Занкан открыл ящик стола, вынул оттуда небольшой кошель и высыпал на стол серебро. Потом не говоря ни слова, подошел к окну.
Эуда с изумлением смотрел на хозяина.
— Мы сделаем так, Эуда, — наконец заговорил он, — деньги, что лежат на столе, отныне твои! Тысяча серебряных монет. Таких денег в городе и у десяти человек не наберется. С этой минуты ты богат. Я даю тебе шесть месяцев. Иди куда хочешь, делай что хочешь… Пусть будет даже год…
— Почему ты даешь мне эти деньги? — тихо спросил Эуда.
Занкан помолчал, потом сделал несколько шагов к нему, обошел и, оказавшись у него за спиной, сказал:
— Я испытываю тебя, Эуда, и не скрываю, что испытываю.

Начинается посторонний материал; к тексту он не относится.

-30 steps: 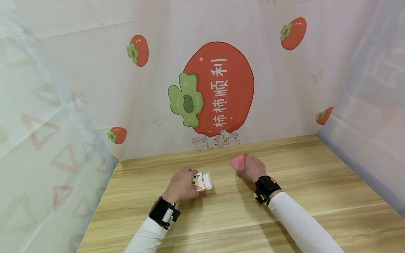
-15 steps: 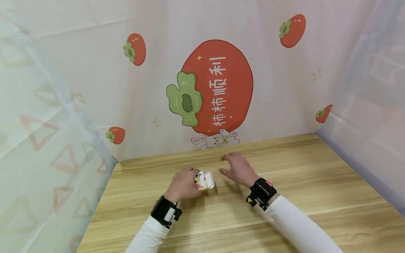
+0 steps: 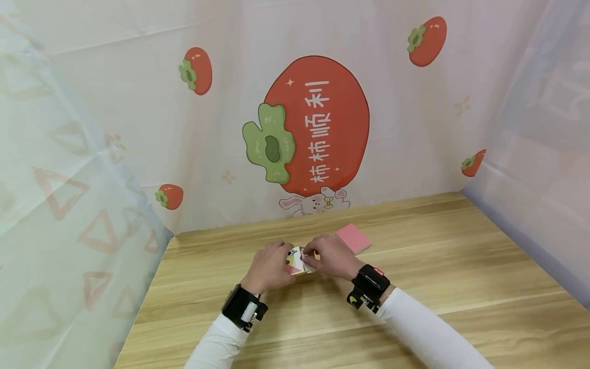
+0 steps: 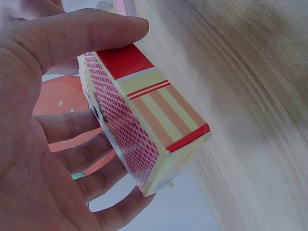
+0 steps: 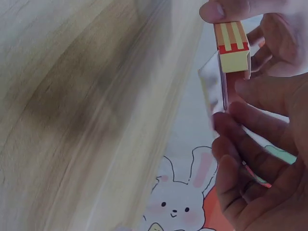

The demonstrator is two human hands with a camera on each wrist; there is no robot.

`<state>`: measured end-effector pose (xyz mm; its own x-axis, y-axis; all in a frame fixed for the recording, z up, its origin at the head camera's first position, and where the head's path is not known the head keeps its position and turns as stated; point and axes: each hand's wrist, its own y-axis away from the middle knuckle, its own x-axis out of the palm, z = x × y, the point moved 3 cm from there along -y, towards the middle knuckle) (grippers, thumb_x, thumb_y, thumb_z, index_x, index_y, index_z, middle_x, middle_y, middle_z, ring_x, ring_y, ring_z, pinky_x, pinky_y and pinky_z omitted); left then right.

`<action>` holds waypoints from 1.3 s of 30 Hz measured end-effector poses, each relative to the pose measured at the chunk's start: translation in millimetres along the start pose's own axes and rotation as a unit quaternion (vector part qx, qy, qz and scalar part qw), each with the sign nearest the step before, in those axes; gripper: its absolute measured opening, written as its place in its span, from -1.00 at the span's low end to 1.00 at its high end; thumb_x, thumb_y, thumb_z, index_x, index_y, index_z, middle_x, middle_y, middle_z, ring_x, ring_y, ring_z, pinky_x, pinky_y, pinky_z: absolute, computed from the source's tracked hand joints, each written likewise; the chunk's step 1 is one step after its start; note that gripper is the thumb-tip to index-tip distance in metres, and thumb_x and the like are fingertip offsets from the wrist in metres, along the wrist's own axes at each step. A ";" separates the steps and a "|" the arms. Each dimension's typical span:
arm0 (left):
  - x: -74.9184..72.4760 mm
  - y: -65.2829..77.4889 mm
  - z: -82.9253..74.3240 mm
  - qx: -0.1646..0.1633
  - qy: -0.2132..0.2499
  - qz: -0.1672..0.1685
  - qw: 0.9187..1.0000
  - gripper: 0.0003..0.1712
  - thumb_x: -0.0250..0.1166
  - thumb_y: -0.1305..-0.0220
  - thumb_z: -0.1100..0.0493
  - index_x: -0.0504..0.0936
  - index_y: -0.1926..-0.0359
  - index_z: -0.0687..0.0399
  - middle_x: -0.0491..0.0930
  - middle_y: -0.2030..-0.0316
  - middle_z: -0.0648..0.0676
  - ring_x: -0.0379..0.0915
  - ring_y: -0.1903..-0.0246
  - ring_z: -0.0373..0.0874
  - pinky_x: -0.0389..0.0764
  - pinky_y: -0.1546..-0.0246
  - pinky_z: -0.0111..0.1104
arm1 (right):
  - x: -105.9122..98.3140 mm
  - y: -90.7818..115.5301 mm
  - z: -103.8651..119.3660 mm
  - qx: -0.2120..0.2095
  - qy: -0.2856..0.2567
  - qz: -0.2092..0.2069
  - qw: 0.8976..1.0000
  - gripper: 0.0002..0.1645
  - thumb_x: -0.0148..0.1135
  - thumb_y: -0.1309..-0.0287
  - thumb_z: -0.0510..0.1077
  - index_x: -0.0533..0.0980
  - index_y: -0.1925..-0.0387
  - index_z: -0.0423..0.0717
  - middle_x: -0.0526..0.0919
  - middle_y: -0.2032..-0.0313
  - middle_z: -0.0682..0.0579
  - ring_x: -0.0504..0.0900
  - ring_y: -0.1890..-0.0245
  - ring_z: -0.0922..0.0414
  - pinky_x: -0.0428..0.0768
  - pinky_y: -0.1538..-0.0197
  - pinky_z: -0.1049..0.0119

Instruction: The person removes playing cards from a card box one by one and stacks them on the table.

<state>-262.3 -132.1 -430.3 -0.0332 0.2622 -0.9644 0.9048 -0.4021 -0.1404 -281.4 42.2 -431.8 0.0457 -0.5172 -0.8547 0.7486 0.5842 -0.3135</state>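
A playing-card box (image 3: 295, 260) with an ace on its face is held by my left hand (image 3: 267, 269), low over the wooden table. In the left wrist view, the thumb lies across a narrow side of the box (image 4: 154, 101) and the fingers support the opposite side. My right hand (image 3: 336, 256) has thumb and fingertips together at the box's open end. The right wrist view has the white flap (image 5: 212, 86) folded out and the right thumb at the mouth; what lies inside is hidden. Beyond the right hand lies a squared stack of red-backed playing cards (image 3: 354, 239).
The wooden table (image 3: 442, 287) meets a white cloth backdrop (image 3: 221, 128) printed with persimmons and a rabbit. Cloth walls (image 3: 60, 246) rise on either side. Each wrist wears a black strapped camera (image 3: 371, 284).
My right hand has let go of the card stack, leaving it on the table, and moved left to the box's open end. The left hand keeps the box in nearly the same place.
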 end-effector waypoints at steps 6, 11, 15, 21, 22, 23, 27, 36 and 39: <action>-0.6 -1.3 -2.8 0.011 0.003 -0.004 1.000 -0.28 0.60 0.19 0.08 0.63 -0.09 0.16 0.56 0.12 0.09 0.46 0.21 -0.01 0.53 0.32 -0.13 | 5.4 -3.2 -2.7 0.052 -0.025 -0.007 0.998 -0.88 0.48 -0.14 -0.11 0.72 0.31 -0.05 0.68 0.45 0.19 0.59 0.41 0.28 0.52 0.31 0.36; -1.5 -2.2 -4.5 0.017 0.001 -0.005 1.000 -0.28 0.59 0.18 0.09 0.63 -0.09 0.18 0.56 0.12 0.09 0.48 0.18 -0.02 0.53 0.29 -0.14 | 11.9 -3.0 -7.9 0.094 -0.053 -0.026 0.994 -0.84 0.51 -0.11 -0.12 0.64 0.47 -0.02 0.62 0.55 0.22 0.53 0.54 0.34 0.50 0.41 0.41; -2.8 -2.2 -5.0 0.016 0.001 -0.006 1.000 -0.28 0.59 0.17 0.09 0.62 -0.10 0.18 0.56 0.12 0.09 0.49 0.17 0.00 0.55 0.26 -0.11 | 15.5 -1.7 -10.7 0.106 -0.079 -0.033 0.991 -0.78 0.51 -0.11 -0.13 0.60 0.54 0.00 0.58 0.60 0.23 0.50 0.60 0.34 0.46 0.47 0.41; -2.9 -1.2 -2.9 0.013 0.001 -0.005 1.000 -0.26 0.60 0.18 0.08 0.62 -0.11 0.19 0.57 0.10 0.11 0.50 0.16 0.01 0.56 0.27 -0.09 | 15.4 1.1 -15.8 0.113 -0.144 -0.013 0.983 -0.79 0.50 -0.14 -0.12 0.60 0.49 -0.06 0.60 0.54 0.18 0.52 0.56 0.31 0.48 0.44 0.39; -2.6 -1.0 -2.1 0.012 0.001 -0.005 1.000 -0.25 0.60 0.19 0.08 0.62 -0.11 0.18 0.57 0.11 0.10 0.49 0.17 0.00 0.56 0.28 -0.10 | 14.6 1.7 -17.1 0.121 -0.154 -0.007 0.981 -0.78 0.50 -0.14 -0.11 0.59 0.47 -0.07 0.60 0.53 0.18 0.52 0.55 0.30 0.48 0.43 0.38; -2.6 -0.8 -1.3 0.010 0.000 -0.005 1.000 -0.25 0.60 0.19 0.08 0.62 -0.11 0.18 0.57 0.11 0.10 0.49 0.17 -0.01 0.55 0.28 -0.11 | 13.6 2.3 -18.4 0.130 -0.165 -0.002 0.978 -0.78 0.50 -0.14 -0.11 0.59 0.45 -0.08 0.60 0.51 0.16 0.52 0.54 0.29 0.49 0.41 0.37; -2.1 0.3 2.2 0.005 -0.004 -0.008 1.000 -0.26 0.59 0.21 0.09 0.63 -0.10 0.17 0.56 0.13 0.06 0.48 0.18 -0.05 0.54 0.27 -0.14 | 7.8 5.1 -21.2 0.165 -0.204 0.013 0.965 -0.75 0.49 -0.15 -0.15 0.58 0.28 -0.21 0.63 0.48 0.09 0.59 0.49 0.21 0.53 0.37 0.31; -1.2 1.1 5.9 0.003 -0.008 -0.002 1.000 -0.27 0.60 0.22 0.08 0.63 -0.08 0.15 0.55 0.16 0.05 0.45 0.23 -0.07 0.51 0.35 -0.17 | -6.0 5.7 -11.9 0.123 -0.119 0.019 0.985 -0.42 0.55 -0.07 -0.13 0.56 -0.13 -0.16 0.58 -0.09 -0.12 0.58 -0.07 -0.04 0.58 -0.07 0.05; -1.1 0.9 5.7 0.005 -0.009 -0.001 1.000 -0.26 0.61 0.20 0.07 0.62 -0.10 0.16 0.56 0.14 0.07 0.47 0.21 -0.04 0.53 0.34 -0.15 | -7.1 3.8 -5.1 0.044 -0.049 0.047 0.997 -0.53 0.56 -0.05 -0.12 0.65 -0.02 -0.07 0.53 -0.21 -0.12 0.48 -0.24 -0.10 0.48 -0.24 -0.02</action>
<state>-263.9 -137.8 -430.6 -0.0421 0.2463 -0.9683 0.9005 -0.4104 -0.1436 -282.3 51.3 -429.0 0.1786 -0.5238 -0.8329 0.7936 0.5771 -0.1928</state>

Бедный человек жалок, а богатый, денежный человек каждый день подвергается опасности… и деньги выявляют его мужество. Деньги — огромная сила. А испытание состоит в том, как ты используешь свои деньги, свою силу, для чего… Эти деньги твои. Тебе не придется возвращать даже пятака. Я не спрошу и того, на что ты их потратил. — Занкан подошел к столу, собрал серебро и опустил в кошель. — Я потребую от тебя отчета, не денег, — сказал Занкан, открывая двери, — впрочем, можешь и не отчитываться. Все будет и без того ясно. Не скроется! А о Бачеве поговорим позднее, через полгода или через год.